大西洋の青い青い海。そこに沈む真っ赤な夕日。雪をかぶったアトラス山脈、そのふもとに広がる荒涼としたサハラ砂漠。そんな日本離れした風景に包まれたモロッコにきても、私はそういうものには目も、くれない。

目指すのは、カフェだ。カフェといっても、もちろんいろいろある。モロッコだと、カスバと呼ばれる旧市街の中にある伝統的なカフェ。大都市の新市街にあるエスプレッソを出すフランス色の濃いカフェ。郊外の谷あいにある野趣あふれるカフェ。どれにも、それぞれの味わいがある。

その中でも、やはり私が旧市街にある古ぼけたカフェが好きだ。町のあちこちに林立する市場街の喧騒を逃れるようにカフェに入って、ゆったりとした時間を過ごすのが好きだ。

カフェには、のんびりとした時間が広がっている。モロッコと、同じ地中海に面している国、トルコには、「ケイフ」という言葉がある。「何でもないようなひとときを楽しみ、幸せに思う感性」を指す単語だ。なんと素晴らしい言葉だろう!

モロッコを含めたアラブ諸国でもトルコと同じく、「ささやかな幸せ」を尊ぶ感性が存在している。

ケイフ万歳、そしてモロッコ万歳! 

 カフェには、時々ネコもはいってきて、イスにちょこんと座っていたりすることもある。古道具屋に、商品と一緒に眠っているところも見た。
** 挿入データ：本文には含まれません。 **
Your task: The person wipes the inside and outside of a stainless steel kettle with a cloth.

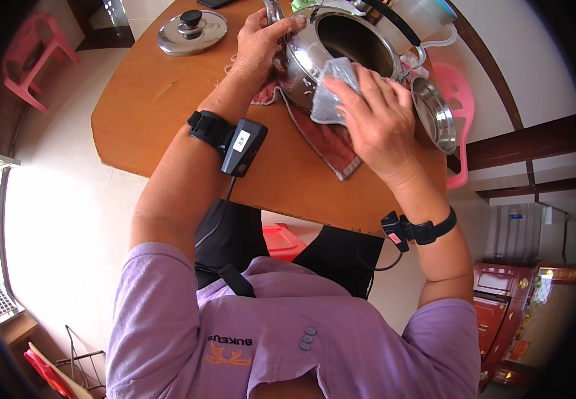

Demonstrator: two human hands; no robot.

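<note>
A stainless steel kettle (300, 75) without its lid lies tilted on the wooden table, its round opening facing up and to the right. My left hand (263, 45) grips it around the spout at the upper left. In my right hand (380, 114) is a grey mesh scrubbing cloth (335, 95), pressed flat against the kettle's outer wall below the opening. White suds or wet streaks show on the steel near the cloth. Under the kettle lies a reddish-brown towel (325, 144). The black kettle handle (393, 20) points away at the upper right.
The kettle lid (192, 32) with its black knob rests on the table (168, 114) at the far left. Right of the kettle stands a shallow steel bowl (433, 114), close to the table's edge. Behind it are a translucent plastic jug (412, 20) and a pink plastic chair (455, 95).
</note>
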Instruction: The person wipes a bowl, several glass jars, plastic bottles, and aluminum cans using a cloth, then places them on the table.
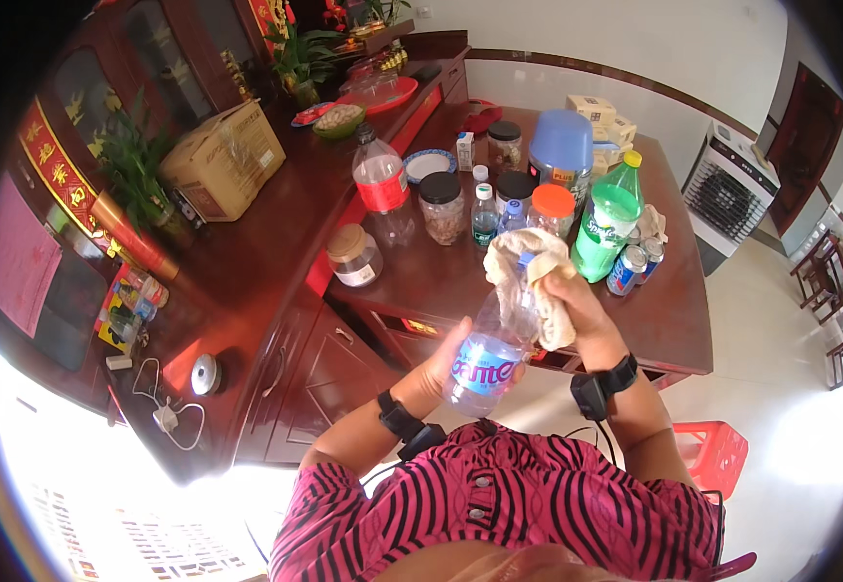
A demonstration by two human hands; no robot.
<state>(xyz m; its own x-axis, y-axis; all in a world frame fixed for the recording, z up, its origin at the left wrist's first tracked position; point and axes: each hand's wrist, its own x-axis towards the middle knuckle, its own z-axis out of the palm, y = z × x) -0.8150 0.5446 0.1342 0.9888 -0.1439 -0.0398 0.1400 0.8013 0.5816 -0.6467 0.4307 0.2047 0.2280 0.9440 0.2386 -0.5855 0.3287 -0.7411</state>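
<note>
A large clear plastic bottle (489, 324) with a blue and pink label is tilted in front of my chest, its blue cap pointing away from me. My left hand (452, 364) grips its lower part by the label. In my right hand (580, 305) is a cream cloth (530, 251), bunched around the bottle's neck and shoulder. Part of the cap shows through the folds. Behind the cloth, on the dark red wooden table (654, 320), stand a jar with an orange lid (553, 202), a small blue-capped bottle (512, 217) and a green Sprite bottle (608, 218).
Several lidded jars, including a jar with a tan lid (354, 254), and a red-labelled bottle (383, 185) crowd the table. Soda cans (626, 270) sit by its right edge. A cardboard box (225, 160) rests on the left cabinet. A red plastic stool (719, 458) stands on the floor at right.
</note>
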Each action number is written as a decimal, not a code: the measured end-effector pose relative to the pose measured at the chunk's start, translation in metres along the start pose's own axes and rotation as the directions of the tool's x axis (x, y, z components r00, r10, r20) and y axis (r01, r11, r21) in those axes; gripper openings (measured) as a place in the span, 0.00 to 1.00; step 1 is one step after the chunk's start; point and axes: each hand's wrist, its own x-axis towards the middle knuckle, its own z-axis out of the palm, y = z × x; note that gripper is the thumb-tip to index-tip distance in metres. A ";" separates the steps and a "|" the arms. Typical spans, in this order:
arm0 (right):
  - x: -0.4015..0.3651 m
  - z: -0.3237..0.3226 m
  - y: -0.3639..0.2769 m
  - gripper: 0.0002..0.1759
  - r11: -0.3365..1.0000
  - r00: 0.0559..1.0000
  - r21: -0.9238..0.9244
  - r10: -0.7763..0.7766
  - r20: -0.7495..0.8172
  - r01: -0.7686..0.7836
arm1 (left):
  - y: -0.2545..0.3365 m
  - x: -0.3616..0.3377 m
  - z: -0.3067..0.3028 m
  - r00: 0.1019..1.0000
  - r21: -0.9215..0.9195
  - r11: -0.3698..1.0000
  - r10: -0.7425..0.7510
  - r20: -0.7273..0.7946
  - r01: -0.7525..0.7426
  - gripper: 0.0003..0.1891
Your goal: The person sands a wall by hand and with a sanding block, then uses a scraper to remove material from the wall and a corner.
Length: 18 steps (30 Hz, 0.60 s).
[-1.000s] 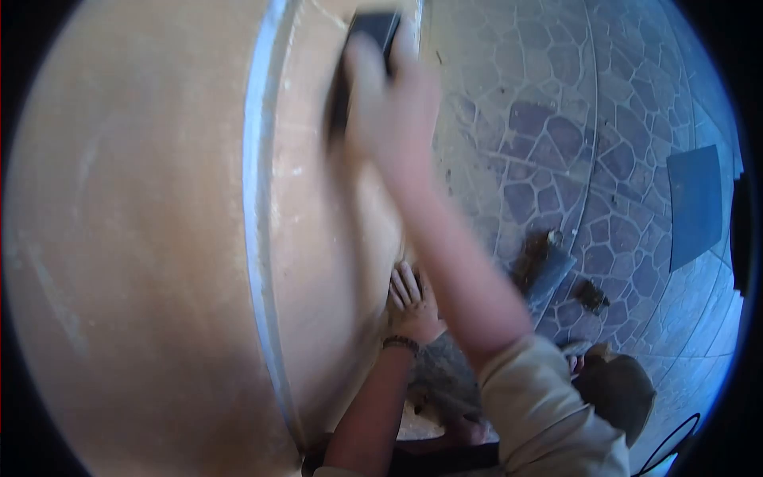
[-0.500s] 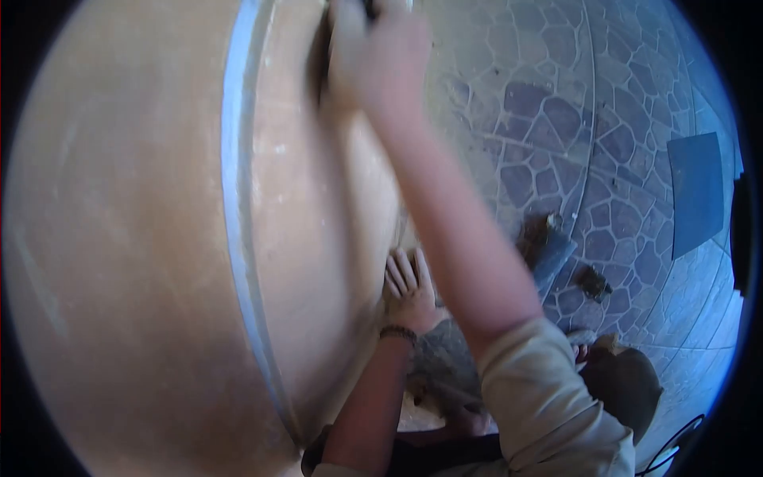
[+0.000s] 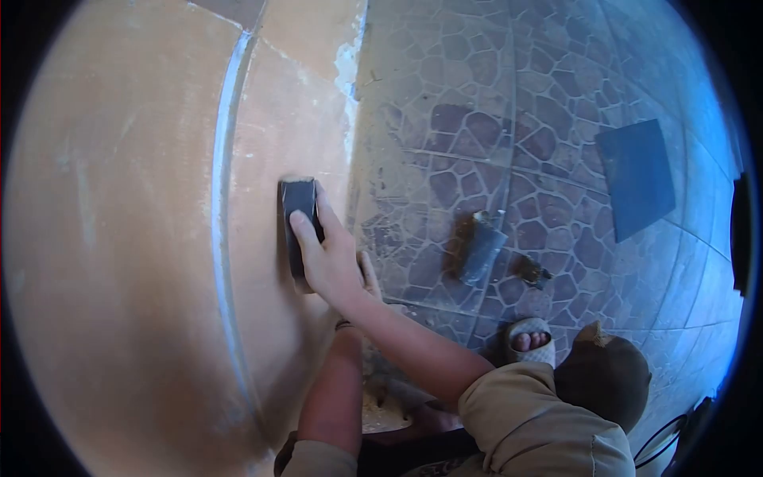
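My right hand [image 3: 332, 258] grips a dark sanding block [image 3: 298, 208], thumb on its face and fingers along its right side. The block lies lengthwise against the beige wall [image 3: 278, 119], right of a pale groove-like stripe [image 3: 218, 183]. Behind my right wrist, my left hand [image 3: 368, 274] is mostly hidden. Its visible fingers are stretched out near the foot of the wall, and a dark bracelet [image 3: 343, 324] circles that wrist.
On the stone-patterned floor [image 3: 548, 143] lie a grey, roll-like piece [image 3: 483, 253], a small dark scrap [image 3: 532, 272] and a dark flat sheet [image 3: 638, 179]. A slippered foot [image 3: 531, 342] and a bent knee [image 3: 608, 381] are at lower right, near a black cable [image 3: 664, 445].
My right hand has moved down the wall with the sanding block, from the top of the view to its middle. The view has shifted, and my right forearm now covers most of my left hand.
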 end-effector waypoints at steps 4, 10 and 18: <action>0.016 -0.038 -0.005 0.31 0.995 0.997 0.051 0.081 0.005 -0.081 | 0.007 -0.016 0.022 0.927 -0.115 0.978 0.121 -0.356 -0.172 0.66; 0.028 -0.076 -0.022 0.29 0.964 0.994 0.257 0.094 -0.059 -0.076 | 0.003 -0.021 -0.074 0.983 -0.505 0.862 0.123 0.133 -0.040 0.57; 0.024 -0.075 -0.061 0.28 0.951 0.989 0.308 0.062 -0.135 -0.018 | -0.062 -0.034 -0.179 0.992 0.309 0.945 0.123 -0.026 -0.109 0.31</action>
モロッコでは、注文するのは、だいたいミントティー。生ミントがこれでもかとたっぷり入っているので、砂糖もたっぷりはいっているのに、割とさっぱりした味わいだ。

おなかがすいていたら、こんな、ちょっとオリエンタルなカフェ飯もあったりする。

ミントティーを飲んで少し元気になったら、また市場を歩きだす。北部の古都フェズには、美しい陶器を壁に飾っている店がたくさんあった。京都に清水焼、じゃないけれども、やっぱり古都には焼き物が似合う。

みやげ物なら、日本のスリッパのような皮製のはき物「バブーシュ」を売る店も多くある。

モロッコでカフェというと、カサブランカにある「リックス・カフェ」もやはりはずせない。往年の名画「カサブランカ」の舞台になっている店と同じ名前だ。カフェといっても、バーみたいなところだ。

リック(ハンフリー・ボガート)がイルザ(イングリッド・バーグマン)に「君の瞳に乾杯!」と再三言う店だ。英語では、「Here's looking at
you, kid.」。日本語字幕の巧みさが、このセリフを名文句に押し上げた。

このカフェ、映画そっくりに作った、という触れ込みらしいが、映画の中でカフェの全体像は映されていないから、「そっくり」といわれてもちょっとピンとこない。というか、映画の中では、もっとくすんだ感じの店だったと思う。まあ、モノクロ映像だからかも知れないけど。